Housed in a quaint, old world theatre, shows at Angkor Village Apsara Theatre, are intimate (and air-conditioned), offering a breath of fresh air in contrast to Siem Reap’s gaggle of monolithic dance theatre/buffet halls.
Guide to visiting
Remember “Children are not tourist attractions” as organisation Friends International puts it: if you are approached by street children or anyone else and invited to watch a Khmer dance performance at an orphanage, be a childsafe traveller and politely but firmly decline the offer – orphanage tourism imperils the rights and futures of vulnerable persons in Cambodia.
For martial arts fans, Kun Khmer (Cambodia’s answer to kickboxing and national sport) matches are held regularly at weekends in Phnom Penh and Siem Reap, although schedules tend to vary. For more see Boxing.
Explosive Detection Dog Show
(National Highway 6, near Sangkat Tuek Vil)

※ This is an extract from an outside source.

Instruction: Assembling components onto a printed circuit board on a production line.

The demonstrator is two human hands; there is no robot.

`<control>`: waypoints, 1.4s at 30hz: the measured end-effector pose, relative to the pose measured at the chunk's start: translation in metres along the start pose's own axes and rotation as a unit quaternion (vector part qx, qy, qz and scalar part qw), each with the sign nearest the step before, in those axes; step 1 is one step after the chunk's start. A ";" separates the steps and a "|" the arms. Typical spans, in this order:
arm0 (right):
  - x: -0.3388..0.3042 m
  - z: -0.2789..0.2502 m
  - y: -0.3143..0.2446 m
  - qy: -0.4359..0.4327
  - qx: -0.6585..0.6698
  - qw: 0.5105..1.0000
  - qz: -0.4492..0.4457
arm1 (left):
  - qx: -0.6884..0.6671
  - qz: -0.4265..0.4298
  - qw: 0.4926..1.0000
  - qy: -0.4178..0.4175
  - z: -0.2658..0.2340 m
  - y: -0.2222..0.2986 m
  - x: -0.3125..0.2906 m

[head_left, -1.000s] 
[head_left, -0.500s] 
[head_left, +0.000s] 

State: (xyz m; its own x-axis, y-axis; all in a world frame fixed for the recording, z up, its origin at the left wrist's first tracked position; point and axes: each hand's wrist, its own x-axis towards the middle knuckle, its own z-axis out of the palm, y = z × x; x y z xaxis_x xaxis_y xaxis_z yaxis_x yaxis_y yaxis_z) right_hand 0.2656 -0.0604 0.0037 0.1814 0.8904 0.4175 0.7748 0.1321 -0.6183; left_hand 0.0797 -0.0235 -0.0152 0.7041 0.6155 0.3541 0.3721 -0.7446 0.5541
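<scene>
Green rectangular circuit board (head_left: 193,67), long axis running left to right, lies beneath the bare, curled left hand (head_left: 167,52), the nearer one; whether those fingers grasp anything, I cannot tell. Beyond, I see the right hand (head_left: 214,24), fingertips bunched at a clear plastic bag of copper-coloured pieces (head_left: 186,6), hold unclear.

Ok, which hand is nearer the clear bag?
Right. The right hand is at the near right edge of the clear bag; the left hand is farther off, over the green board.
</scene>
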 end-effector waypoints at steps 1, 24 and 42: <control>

In 2016, the Norwegian People’s Aid opened a Dog Training Centre in Siem Reap to continue its 25 year-old mission to free Cambodia of landmines. In the show, you’ll learn about the effects of the hazards buried beneath the land, see incredible demonstrations of obedience, agility, search and detection by the dogs and even have the chance to meet these stars afterwards.
Guide to visiting
Wheelchair-friendly facilities of the centre include toilets, cold drinks and a souvenir shop.
Opening times: Monday – Friday, show times at 8:30am and 4pm.